▶ Task statement
The lines to reproduce run from the first one below to the line containing "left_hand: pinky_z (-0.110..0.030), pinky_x", both included. Reproduce them exactly and nothing else.

▶ Information shown
:::::

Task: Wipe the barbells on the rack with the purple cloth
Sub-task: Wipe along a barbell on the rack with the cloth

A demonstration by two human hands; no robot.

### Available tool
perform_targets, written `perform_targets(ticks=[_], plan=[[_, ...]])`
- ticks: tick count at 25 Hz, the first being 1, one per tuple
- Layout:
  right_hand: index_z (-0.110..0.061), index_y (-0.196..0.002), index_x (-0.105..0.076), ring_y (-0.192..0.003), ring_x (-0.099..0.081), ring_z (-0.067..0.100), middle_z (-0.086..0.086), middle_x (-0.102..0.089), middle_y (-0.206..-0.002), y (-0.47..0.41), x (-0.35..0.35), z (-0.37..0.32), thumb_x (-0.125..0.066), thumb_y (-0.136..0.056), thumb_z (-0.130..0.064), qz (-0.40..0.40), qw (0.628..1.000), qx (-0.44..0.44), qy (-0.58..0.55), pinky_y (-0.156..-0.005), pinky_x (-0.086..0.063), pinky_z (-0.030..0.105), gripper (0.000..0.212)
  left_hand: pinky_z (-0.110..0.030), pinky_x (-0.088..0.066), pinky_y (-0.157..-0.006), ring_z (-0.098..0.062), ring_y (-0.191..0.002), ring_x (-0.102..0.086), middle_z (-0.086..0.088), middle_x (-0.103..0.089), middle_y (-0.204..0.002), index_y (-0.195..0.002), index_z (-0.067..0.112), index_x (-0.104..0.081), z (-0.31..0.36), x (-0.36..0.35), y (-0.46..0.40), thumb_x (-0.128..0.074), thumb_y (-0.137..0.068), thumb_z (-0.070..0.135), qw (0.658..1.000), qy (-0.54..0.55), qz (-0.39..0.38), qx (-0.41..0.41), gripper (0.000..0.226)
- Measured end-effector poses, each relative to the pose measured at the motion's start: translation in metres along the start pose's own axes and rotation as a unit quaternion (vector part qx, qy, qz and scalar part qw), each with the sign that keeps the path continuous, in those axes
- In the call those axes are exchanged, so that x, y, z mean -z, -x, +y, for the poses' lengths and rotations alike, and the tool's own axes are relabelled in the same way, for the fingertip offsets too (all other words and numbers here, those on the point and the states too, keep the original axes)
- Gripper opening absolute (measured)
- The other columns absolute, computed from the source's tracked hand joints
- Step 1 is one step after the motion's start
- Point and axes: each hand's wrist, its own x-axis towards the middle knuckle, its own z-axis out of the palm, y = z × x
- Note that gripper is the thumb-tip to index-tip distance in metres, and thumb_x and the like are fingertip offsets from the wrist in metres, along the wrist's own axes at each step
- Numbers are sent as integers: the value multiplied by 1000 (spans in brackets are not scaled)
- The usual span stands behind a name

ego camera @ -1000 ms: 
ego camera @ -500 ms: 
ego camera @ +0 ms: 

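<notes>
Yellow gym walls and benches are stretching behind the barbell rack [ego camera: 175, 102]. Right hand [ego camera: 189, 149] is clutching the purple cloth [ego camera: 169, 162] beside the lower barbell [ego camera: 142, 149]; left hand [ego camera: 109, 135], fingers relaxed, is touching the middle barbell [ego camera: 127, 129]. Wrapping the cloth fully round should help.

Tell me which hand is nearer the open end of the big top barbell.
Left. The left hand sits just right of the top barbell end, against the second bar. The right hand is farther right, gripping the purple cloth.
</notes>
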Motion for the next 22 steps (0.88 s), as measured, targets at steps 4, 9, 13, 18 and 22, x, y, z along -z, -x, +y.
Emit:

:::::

▶ Answer to this exercise
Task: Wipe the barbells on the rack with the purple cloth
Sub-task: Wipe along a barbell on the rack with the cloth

A demonstration by two human hands; no robot.

### Available tool
perform_targets, written `perform_targets(ticks=[_], plan=[[_, ...]])`
- ticks: tick count at 25 Hz, the first being 1, one per tuple
- Layout:
  right_hand: index_z (-0.110..0.061), index_y (-0.196..0.002), index_x (-0.105..0.076), ring_y (-0.192..0.003), ring_x (-0.099..0.081), ring_z (-0.067..0.100), middle_z (-0.086..0.086), middle_x (-0.102..0.089), middle_y (-0.206..-0.002), y (-0.47..0.41), x (-0.35..0.35), z (-0.37..0.32), thumb_x (-0.125..0.066), thumb_y (-0.136..0.056), thumb_z (-0.130..0.064), qz (-0.40..0.40), qw (0.628..1.000), qx (-0.44..0.44), qy (-0.58..0.55), pinky_y (-0.156..-0.005), pinky_x (-0.086..0.063), pinky_z (-0.030..0.105), gripper (0.000..0.212)
  left_hand: pinky_z (-0.110..0.030), pinky_x (-0.088..0.066), pinky_y (-0.157..-0.006), ring_z (-0.098..0.062), ring_y (-0.191..0.002), ring_x (-0.102..0.086), middle_z (-0.086..0.088), middle_x (-0.103..0.089), middle_y (-0.204..0.002), index_y (-0.195..0.002), index_z (-0.067..0.112), index_x (-0.104..0.081), z (-0.31..0.36), x (-0.36..0.35), y (-0.46..0.40), thumb_x (-0.128..0.074), thumb_y (-0.137..0.068), thumb_z (-0.070..0.135), qw (0.658..1.000), qy (-0.54..0.55), qz (-0.39..0.38), qx (-0.41..0.41), gripper (0.000..0.226)

Work on this exercise is now complete.